TULSA, Okla. — Judge Bill Musseman sentenced Matthew Hall to 24 years in prison for his role in the shootings of Tulsa Police Sgt. Craig Johnson and Officer Aurash Zarkeshan last June.
This was the jury’s recommendation: 12 years for each of the two counts of “Accessory after Shooting with Intent to Kill” for being the getaway driver and getting rid of the gun.
Johnson died as a result of his wounds.
“Victim Impact Statements” from his wife and young son.
“Craig Johnson was my dad,” the boy said. “June 30 that all changed.”
He then described what life has been like without his father.
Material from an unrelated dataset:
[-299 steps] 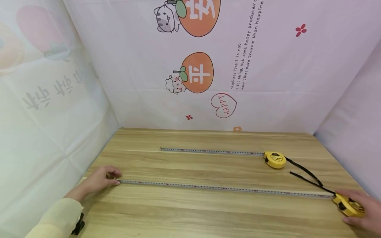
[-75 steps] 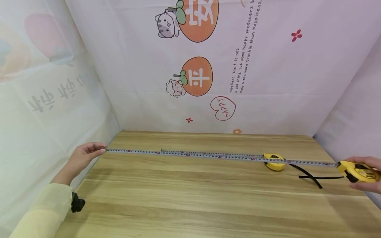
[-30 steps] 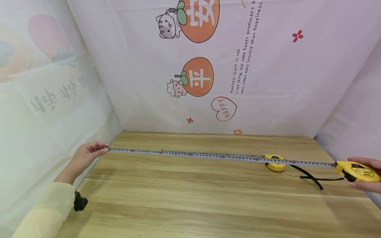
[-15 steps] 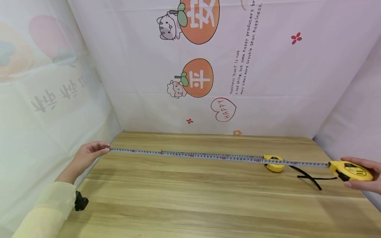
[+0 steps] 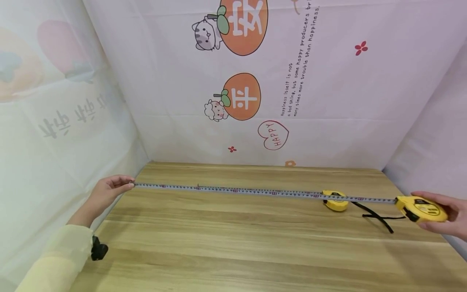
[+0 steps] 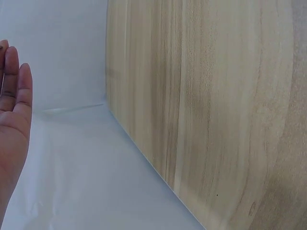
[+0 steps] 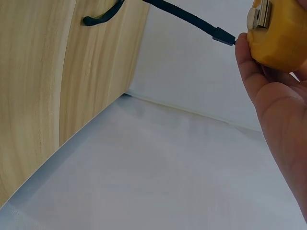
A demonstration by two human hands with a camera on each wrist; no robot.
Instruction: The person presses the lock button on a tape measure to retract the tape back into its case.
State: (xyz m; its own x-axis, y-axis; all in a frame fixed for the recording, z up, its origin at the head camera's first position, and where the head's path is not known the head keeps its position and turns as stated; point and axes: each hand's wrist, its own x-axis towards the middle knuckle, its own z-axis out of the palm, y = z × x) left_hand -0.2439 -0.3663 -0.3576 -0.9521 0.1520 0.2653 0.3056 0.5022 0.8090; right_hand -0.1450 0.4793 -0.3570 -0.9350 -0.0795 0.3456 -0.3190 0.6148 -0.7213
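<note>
A yellow tape measure (image 5: 421,209) is held in my right hand (image 5: 450,213), raised above the table at the right. Its silver blade (image 5: 262,192) stretches leftward across the head view. My left hand (image 5: 107,198) pinches the blade's end between thumb and fingers. In the right wrist view the fingers grip the yellow case (image 7: 280,43), with a metal clip on its side and a black strap (image 7: 187,15) hanging off. The left wrist view catches only part of my left hand (image 6: 13,124). Behind the raised blade lies a second yellow tape measure (image 5: 335,206), partly covered by it.
The second tape's blade (image 5: 215,187) is also drawn out to the left on the wooden table (image 5: 233,251). A black strap (image 5: 377,221) trails from its case. White printed cloth walls (image 5: 164,134) enclose the back and both sides. A black device (image 5: 98,248) sits at my left wrist.
Ten seconds ago the held tape lay along the table nearer me; both hands have since lifted it. Over the last second my right hand moves left and the blade shortens. My left hand stays nearly still.
</note>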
Defense Attorney Brian Martin argued to merge the crimes, dismissing one of the counts, because he said what Hall did was a single, continuous act.
Judge Musseman ruled against that saying that driving the accused killer David Ware away from the scene and then getting rid of the gun were two separate acts. The defense says they will be appealing the decision.
The trial proceedings began Monday with jury selection, which didn’t wrap up until Tuesday afternoon. Witness testimony started and ended Wednesday.
The jury came back with a guilty verdict on Thursday afternoon after about three hours of deliberation.
The jury recommended 12 years of prison for each count against Hall. Formal sentencing is scheduled for March 22.
FOX23′s Sara Whaley is covering this trial for FOX23 News. She’ll be watching the court proceedings and leaving live updates here.
LIVE UPDATES CONTINUE BELOW
Jury makes decision
Update 3:55 p.m March 4: Jury finds Matthew Hall guilty on both counts. Recommend 12-year prison sentence on each.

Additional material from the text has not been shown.